Juan Andrés Cardozo
La ideología, como teoría de las ideas, puede alejar o acercar a los individuos a la problemática social. Pero las ideologías neoconservadoras alejan, en la práctica, a la inmensa mayoría de toda conciencia y de toda acción en favor de la equidad social, de un sistema de convivencia donde la distribución no es excluyente.
Las ideologías refractarias a la justicia social son tan responsables, al igual que el predominio de los intereses de la minoría, de la pobreza y de la muerte de toda esperanza para las mayorías no poseyentes. De hecho concurren a justificar las desigualdades y sirven de instrumentos de lucha a nivel de las ideas para mantener el orden establecido. Esto es, el orden que garantiza el desequilibrio social.
Es frente a la demencial insurgencia de las ideologías protofascistas que en la actualidad urge el pensamiento crítico. Es decir, la presencia de los intelectuales. Pues habrá que re-crear y re-construir, a nivel del lenguaje, de la representación simbólica, la realidad humana en sus múltiples y sensibles contradicciones. De lo contrario, la insignificancia y la banalidad se sumarán a las pantallas que impiden la explicación racional del ocaso civilizatorio.
La función del pensamiento crítico
El pensamiento crítico es producto de una conciencia sensible ante los problemas humanos. Y de una inteligencia capaz de separar y neutralizar los prejuicios y los intereses, para intentar leer, entender e interpretar con objetividad la compleja realidad del mundo social y de la vida humana.
Pero frente a la estructura social, a la organización de la sociedad y a la articulación de los intereses, el pensamiento crítico solo conmueve a los intelectuales y a unos actores sociales permeables al dolor, a la injusticia y a la explotación humana.
Mas la calidad de su visión del mundo, sustentada en enunciados que formulan verdades, ha influido e influye para que sus ideas y críticas contribuyan a la lenta y pesada evolución de las sociedades.
Los intelectuales y la sociedad
La terminología “intelectual” proviene de la acepción latina intellectús. En su significado originario quiere decir “leer adentro”, o más propiamente explorar la abstracción y penetrar en las profundidades de las cosas para extraer de lo no visto el saber que enciende y conmina. Pero el vocablo en su denotación ideológica se empleó por primera vez en el “caso Dreyfus”, en Francia, a comienzos del siglo XX, para designar la actitud comprometida del pensador en defensa de la libertad de expresión y del derecho a la crítica del sistema.

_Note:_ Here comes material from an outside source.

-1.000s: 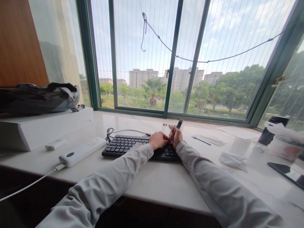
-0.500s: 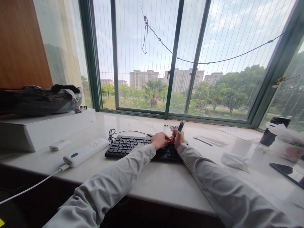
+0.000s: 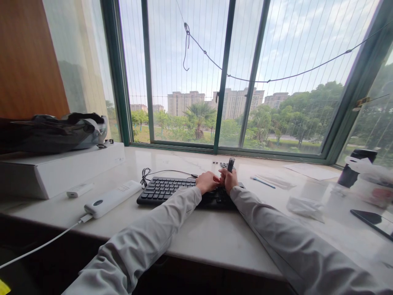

Los intelectuales son entonces aquellos que escribiendo, manifestándose o enseñando testimonian una lúcida posición cuestionadora frente a la situación histórica de la sociedad. No son simplemente los literatos o los “analistas”, sino los que, además de responder con su talento a esas cualidades, demuestran fundamentalmente, en su escritura y en su conducta, una inteligencia crítica, inquisitorial, clarificante. En sus prácticas, tienen que distinguirse esencialmente por las virtudes del conocimiento, del saber pensar, interpretar y analizar.
El compromiso con la verdad
Por consiguiente, lo que caracteriza al auténtico intelectual es la indagación continúa de la verdad, su predisposición a no apartarse de ella ni de claudicar frente al deber de enunciarla. Solo los seudointelectuales manipulan el falso saber o la presunción de una habilidad imaginativa y retórica. En ese sentido, la relación del filósofo con el saber no puede limitarse a la mera repetición de textos o a la referencia de los autores. Está obligado, por el contrario, a la reflexión propia, a sumar por sí mismo una aportación nueva al conocimiento, sentando hipótesis diferentes a las ya expuestas. Y ni siquiera con pretensión hermenéutica le está permitido confundir la interpretación lógica y esclarecedora con la simple opinión.
Pero asimismo el intelectual se distingue por su interés en relacionar su propia tarea con el destino histórico de la sociedad. Sabe que el conocimiento escindido de la problemática social constituye una evasión, una inconsistente huida hacia el nihilismo. En cambio, el que se inserta en el centro de su conflicto y aborda el pensar como un señalado esfuerzo por iluminar y examinar los fenómenos sociales, contribuye a dilucidarlos y a tomar una posición ante las alternativas más racionales, más genuinamente humanizantes, que ofrecen.
Así, los intelectuales se enfrentan a dos complejas responsabilidades: la difícil misión de intuir, comprender o aprehender su mundo y la de actuar en él con vistas a un destino superior de la humanidad.
Esto significa que están impelidos a descifrar, decodificar, los meandros oscuros y sutiles de la ideología para proyectar la imagen inteligible de la realidad. Y también implica no una acción cualquiera, sino la práctica deliberada para instalar en la estructura social el orden más justo, más humano y más libre.